Curieusement, mais une catastrophe d'une telle ampleur est presque complètement effacée de la mémoire. Même le nombre exact de morts est inconnu, le plus souvent le nombre est mentionné 200. Mais c'est loin d'être la vérité, puisque des cadavres en décomposition ont été retrouvés dans les plaines inondables plusieurs mois après la fin de l'opération de sauvetage.
La rareté des faits et des données exactes est en grande partie due au fait que les hautes autorités ont décidé de ne pas annoncer la tragédie, se limitant à de rares notes dans la presse locale. Vladimir Runov, déjà mentionné ci-dessus, a rappelé comment les films filmés lui ont été confisqués et lui-même a été emmené dans la tente du siège. Non, personne ne l'a menacé, personne n'a brandi un pistolet, ils n'ont même pas pris d'accord de confidentialité. Au contraire, Runov a été remercié pour son travail, mais a demandé de ne pas parler de ce qu'il a vu, car il a été décidé de ne pas semer la panique parmi la population avec un personnel choquant.
En effet, en 1969 dans le journal Sovetskaya Kuban, dans le numéro de novembre, une note laconique et courte a été donnée:
« Des travailleurs, des agriculteurs collectifs et des employés de plusieurs villes et villages du Kouban, ainsi que des soldats du district militaire du Caucase du Nord de la bannière rouge, ont participé aux opérations de sauvetage. Immédiatement après l'inondation, de nombreuses voitures et tracteurs, hélicoptères, amphibiens, bateaux et autres équipements techniques sont arrivés dans la bande côtière. Les soldats de l'armée soviétique et les pilotes de l'aviation civile ont fait preuve d'un héroïsme vraiment massif. Ils ont sauvé des centaines de riverains. »

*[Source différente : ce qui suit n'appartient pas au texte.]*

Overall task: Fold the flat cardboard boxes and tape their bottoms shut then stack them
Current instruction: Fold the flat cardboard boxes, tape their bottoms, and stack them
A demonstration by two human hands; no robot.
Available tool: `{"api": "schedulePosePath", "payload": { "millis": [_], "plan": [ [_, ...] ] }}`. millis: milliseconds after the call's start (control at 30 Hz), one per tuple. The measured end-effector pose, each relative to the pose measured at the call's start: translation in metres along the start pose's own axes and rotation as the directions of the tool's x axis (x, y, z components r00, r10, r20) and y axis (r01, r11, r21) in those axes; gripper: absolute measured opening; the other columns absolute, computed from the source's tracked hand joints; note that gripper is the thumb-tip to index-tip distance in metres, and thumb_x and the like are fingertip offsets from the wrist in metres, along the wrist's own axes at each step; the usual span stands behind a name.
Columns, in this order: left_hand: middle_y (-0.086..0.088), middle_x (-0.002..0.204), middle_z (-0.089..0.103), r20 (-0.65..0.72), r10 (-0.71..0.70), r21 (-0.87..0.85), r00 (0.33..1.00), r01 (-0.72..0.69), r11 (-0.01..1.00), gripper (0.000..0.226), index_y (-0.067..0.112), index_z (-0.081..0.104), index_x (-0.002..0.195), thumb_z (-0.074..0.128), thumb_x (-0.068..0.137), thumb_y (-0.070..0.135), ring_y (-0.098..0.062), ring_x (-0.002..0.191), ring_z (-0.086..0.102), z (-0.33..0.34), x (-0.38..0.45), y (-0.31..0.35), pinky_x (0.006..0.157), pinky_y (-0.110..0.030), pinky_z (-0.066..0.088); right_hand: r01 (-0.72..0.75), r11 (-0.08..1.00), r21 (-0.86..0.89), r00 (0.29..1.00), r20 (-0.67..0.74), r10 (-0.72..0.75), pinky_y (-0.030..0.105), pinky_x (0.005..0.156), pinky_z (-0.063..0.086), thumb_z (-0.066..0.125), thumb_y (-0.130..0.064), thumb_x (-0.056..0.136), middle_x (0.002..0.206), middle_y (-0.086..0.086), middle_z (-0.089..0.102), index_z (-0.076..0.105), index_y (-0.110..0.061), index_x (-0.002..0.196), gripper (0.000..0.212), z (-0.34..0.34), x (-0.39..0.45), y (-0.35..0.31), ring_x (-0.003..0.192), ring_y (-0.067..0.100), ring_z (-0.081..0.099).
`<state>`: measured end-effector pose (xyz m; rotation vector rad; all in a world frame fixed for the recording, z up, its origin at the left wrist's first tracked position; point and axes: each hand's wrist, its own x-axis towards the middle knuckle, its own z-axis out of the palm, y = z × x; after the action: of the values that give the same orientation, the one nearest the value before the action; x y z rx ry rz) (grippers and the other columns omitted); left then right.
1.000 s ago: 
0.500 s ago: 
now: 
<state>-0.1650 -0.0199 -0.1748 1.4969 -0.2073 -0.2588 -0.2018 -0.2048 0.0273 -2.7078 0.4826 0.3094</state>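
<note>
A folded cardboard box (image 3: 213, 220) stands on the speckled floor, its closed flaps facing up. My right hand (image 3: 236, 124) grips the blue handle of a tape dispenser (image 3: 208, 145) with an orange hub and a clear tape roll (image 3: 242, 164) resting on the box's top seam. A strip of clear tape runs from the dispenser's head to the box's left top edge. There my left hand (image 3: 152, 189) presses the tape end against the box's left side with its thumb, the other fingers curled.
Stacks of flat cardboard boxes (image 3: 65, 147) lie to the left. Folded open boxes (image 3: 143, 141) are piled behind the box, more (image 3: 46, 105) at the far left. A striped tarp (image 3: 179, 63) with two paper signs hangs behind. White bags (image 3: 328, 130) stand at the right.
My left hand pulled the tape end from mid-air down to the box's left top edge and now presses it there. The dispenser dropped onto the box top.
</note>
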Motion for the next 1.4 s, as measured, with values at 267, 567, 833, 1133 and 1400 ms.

L'auteur n'ose pas affirmer que la décision de minimiser l'ampleur de la catastrophe était complètement erronée, étant donné le fanfaron médiatique moderne sous la forme de danses de jeu sur les os des victimes de toute catastrophe. Cependant, en raison de la « mémoire courte », de nombreux héros de cette tragédie ont été méconnus, les mérites du district militaire du Caucase du Nord, des pilotes soviétiques et d'autres équipes de secours formées de la police locale et des travailleurs du parti sont presque oubliés. Ils ne font surface que dans la littérature de mémoire peu connue et rare. De plus, le danger lui-même a été quelque peu oublié, c'est pourquoi des maisons d'hôtes, des centres de loisirs, des hôtels et des pensions sont désormais construits à seulement 20-25 mètres du surf.